There is no doubt that there is a boom going on out there. Unfortunately, for much of the country, it's largely just a boom in asset prices, and not in job growth. That means real incomes are going down for people who don't make a sizable amount of income off assets they own.
In other words, for most people, the cost of living is going up while the job situation is stagnating. Colorado has tended to do better than many areas of the country in recent years, and the national data tends to reflect a more negative reality.
Yesterday, the Fed admitted as much when the FOMC voted to take no action on the target federal funds rate announcing "Against this backdrop [of poor economic data], the Committee decided to maintain the target range for the federal funds rate at 1/4 to 1/2 percent." (See the official statement, here.)

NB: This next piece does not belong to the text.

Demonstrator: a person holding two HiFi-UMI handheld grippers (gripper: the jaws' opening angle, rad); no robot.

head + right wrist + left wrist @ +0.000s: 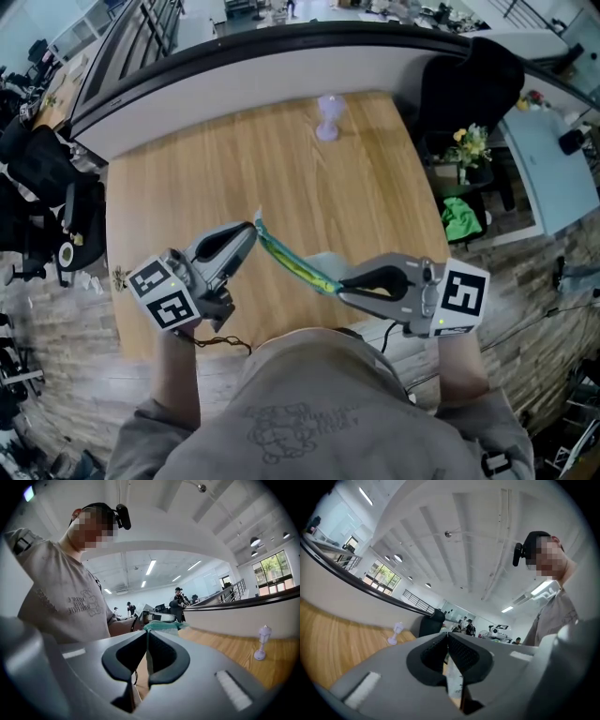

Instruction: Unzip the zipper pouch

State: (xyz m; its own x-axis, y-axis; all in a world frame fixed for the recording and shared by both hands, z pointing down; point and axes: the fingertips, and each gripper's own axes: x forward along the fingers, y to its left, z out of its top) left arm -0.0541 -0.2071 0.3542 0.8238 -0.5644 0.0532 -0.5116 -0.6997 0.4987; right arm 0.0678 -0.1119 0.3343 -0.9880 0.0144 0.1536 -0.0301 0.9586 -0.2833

The move signals a surrender on the Fed's part in regards to earlier claims that it would gradually raise interest rates throughout 2016 back to more "normal rates" which haven't been seen since 2009.
With an economic situation that doesn't look to improve significantly this year, the Fed doesn't have much on which to justify any rate hikes (from the Fed's perspective). So, for the foreseeable future, we're likely to see an ongoing interest rate trend that looks like this:
But who can be surprised? When the new jobs data came out for May, earlier this month, even the usual media sources were forced to admit job growth was a disappointment. The administration has been crowing about how the unemployment rate has gone down, but unemployment rates can go down without any real job growth, and the Fed summed it up with yesterday's announcement when it said: "Although the unemployment rate has declined, job gains have diminished."
In fact, as I point out here, job growth was at a 28-month low in May 2015, and the April-May job gains were the worst we've seen since 2009, in the midst of the recession.
This comes after months of being told how excellent the job situation is by both the administration at the media. However, the job growth in the current recovery is the worst we've seen in numerous cycles. Moreover, much of the usually-cited jobs data does not take into account the many workers who are involuntarily employed part time, due to employer cutbacks in hours and declines in the need for workers as the economy slows:
The Fed has become especially concerned about job growth in recent months, but while we were being told how swell everything was the part six years or so, it's apparent that the Fed never thought so. Had the economic data actually been good beyond the often-reported headline numbers, then the Fed would have actually raised the target rate. As it is, the Fed was always too afraid to raise rates, since it has recognized all along that the current recovery has been lackluster at best.
The economy we have, though, means ongoing attempts at monetary and fiscal stimulus, and a continuation of ultra-low interest rate policy, currently in its seventh year.